Mather had decided to put down roots, at least until we could figure out what the long-term plan would be. After disposing of a gang of winos, we’d made our home in an abandoned subway tunnel near Park Street Station, which is almost directly under City Hall. From a defensive perspective, the tunnel was a dream — only one entrance, which we kept clear with occasional firefights. From the survival point of view, it gave us decent access to stores and warehouses, particularly those mammoth ones along the waterfront, which were still stocked weeks after everything else ran out. The day the looting began in earnest, we grabbed enough canned juices and beef stew and hams for at least a year, according to Mather’s calculations.

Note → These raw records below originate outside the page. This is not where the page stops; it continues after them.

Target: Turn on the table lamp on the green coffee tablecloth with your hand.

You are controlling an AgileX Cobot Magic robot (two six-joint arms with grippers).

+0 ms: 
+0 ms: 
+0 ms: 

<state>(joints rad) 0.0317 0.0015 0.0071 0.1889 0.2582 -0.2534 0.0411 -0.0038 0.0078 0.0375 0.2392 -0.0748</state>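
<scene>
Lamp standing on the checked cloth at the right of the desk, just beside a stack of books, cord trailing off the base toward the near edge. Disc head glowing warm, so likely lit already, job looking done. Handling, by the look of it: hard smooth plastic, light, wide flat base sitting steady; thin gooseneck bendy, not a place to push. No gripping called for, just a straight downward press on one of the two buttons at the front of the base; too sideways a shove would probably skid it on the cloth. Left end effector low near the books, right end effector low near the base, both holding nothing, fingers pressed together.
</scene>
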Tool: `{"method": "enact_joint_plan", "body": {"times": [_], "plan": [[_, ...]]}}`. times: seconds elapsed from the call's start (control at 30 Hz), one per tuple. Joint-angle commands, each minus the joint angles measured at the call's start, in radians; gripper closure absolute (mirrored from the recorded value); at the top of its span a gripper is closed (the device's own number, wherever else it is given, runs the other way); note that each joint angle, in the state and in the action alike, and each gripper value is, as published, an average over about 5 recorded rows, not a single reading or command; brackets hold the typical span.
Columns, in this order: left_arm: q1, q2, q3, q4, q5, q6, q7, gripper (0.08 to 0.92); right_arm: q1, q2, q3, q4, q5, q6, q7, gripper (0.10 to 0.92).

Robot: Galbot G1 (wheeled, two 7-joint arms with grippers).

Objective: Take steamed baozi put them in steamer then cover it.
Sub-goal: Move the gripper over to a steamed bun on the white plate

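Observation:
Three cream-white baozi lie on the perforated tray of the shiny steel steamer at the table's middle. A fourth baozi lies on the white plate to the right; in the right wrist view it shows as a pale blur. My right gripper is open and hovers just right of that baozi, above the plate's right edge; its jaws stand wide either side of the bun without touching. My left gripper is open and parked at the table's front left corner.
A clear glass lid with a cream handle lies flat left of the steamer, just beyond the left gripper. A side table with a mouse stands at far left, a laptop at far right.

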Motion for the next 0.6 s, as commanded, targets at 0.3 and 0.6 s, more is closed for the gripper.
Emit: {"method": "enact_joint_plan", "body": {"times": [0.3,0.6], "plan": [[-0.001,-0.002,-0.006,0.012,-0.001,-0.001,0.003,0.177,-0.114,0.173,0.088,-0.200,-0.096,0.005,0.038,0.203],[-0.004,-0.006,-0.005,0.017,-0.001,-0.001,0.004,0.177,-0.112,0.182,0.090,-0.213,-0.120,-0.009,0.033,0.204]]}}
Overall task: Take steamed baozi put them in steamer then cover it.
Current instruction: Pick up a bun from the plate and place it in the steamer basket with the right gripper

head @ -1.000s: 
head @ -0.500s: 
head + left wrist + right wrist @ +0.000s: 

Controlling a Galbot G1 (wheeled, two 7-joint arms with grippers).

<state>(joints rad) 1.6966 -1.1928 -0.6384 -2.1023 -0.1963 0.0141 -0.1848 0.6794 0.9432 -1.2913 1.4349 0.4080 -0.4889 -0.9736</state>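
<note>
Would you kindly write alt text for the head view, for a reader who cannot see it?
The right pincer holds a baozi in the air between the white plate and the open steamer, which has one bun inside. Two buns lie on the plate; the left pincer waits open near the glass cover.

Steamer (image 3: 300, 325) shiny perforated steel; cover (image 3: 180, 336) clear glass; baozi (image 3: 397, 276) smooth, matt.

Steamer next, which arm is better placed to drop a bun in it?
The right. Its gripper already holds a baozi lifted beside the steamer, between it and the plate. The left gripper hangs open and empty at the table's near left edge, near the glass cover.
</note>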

It was a sickening scene we found when the Great Fire finally forced us to the surface. Bodies strewn everywhere, smoldering or just plain rotting, every one of them guaranteed to be harboring enough disease to wipe us out a thousand times over. Immediately Mather decided to head north, where, he said, we would have the best chance of establishing a camp. We passed other bands as we walked, and we had some skirmishes, losing two of our original group in the process.
Now the big threat was roamers.
Why they didn’t establish camps like the rest of us was a mystery not even Mather pretended to be able to solve. His best guess was that it had something to do with intelligence, or lack thereof, and I imagine he was right. You needed brains to build a camp, defend it, find a way to eat — in our case, a small but successful fish hatchery, supplemented by freeze-dried and canned stuff we’d managed to hoard. It took brains to beat the sun, escape the heat, and it took brains to keep the germs at bay.
From where roamers stood, it was plain easier to loot, pillage, whatever it took.
Which made every camp a target.
Pete followed me down the hill.
Neither of us spoke — I guess there wasn’t much of anything to say. The moon was three-quarters full and between that and the usual stunning array of stars we had no trouble keeping up a good clip. I wanted to get in and out quickly; I had some business back with Lisa, who’d been my girlfriend in the West Side days, and who Mather had decided was still an acceptable mate for me. He hadn’t assigned Pete a woman, but he had occasional privileges, which he was always pleased to exercise.
They were eerie, the nights since the sky blew off.
Sound seemed to carry twenty times farther than it had before. Noises were louder, exaggerated. A few nocturnal animals still survived, owls and raccoons among them, and their voices seemed to come from a hundred directions at once, or no direction at all. It was like Mother Nature had gone ventriloquist. Crickets, which had done quite well, put out sound like steady radio static.
But it wasn’t only noise that made the nights strange — temperatures had been thrown all out of whack, too. Most nights, like tonight, you were lucky if the mercury dipped into the nineties. The only relief was an occasional evening breeze.
A mile from our camp, we entered the outskirts of Bradford Village. If you closed your eyes, you could picture it as it might have been before the sky blew off: a charmed little blue-collar village, where neighbor knew neighbor and treated him with proper Yankee respect, a place where the machinery of life hummed quietly along in a more or less well-greased fashion. You could imagine being born in that village, growing up there, raising a family, walking your children down the aisle, bouncing your grandchildren on your knee, going to your grave a reasonably satisfied man.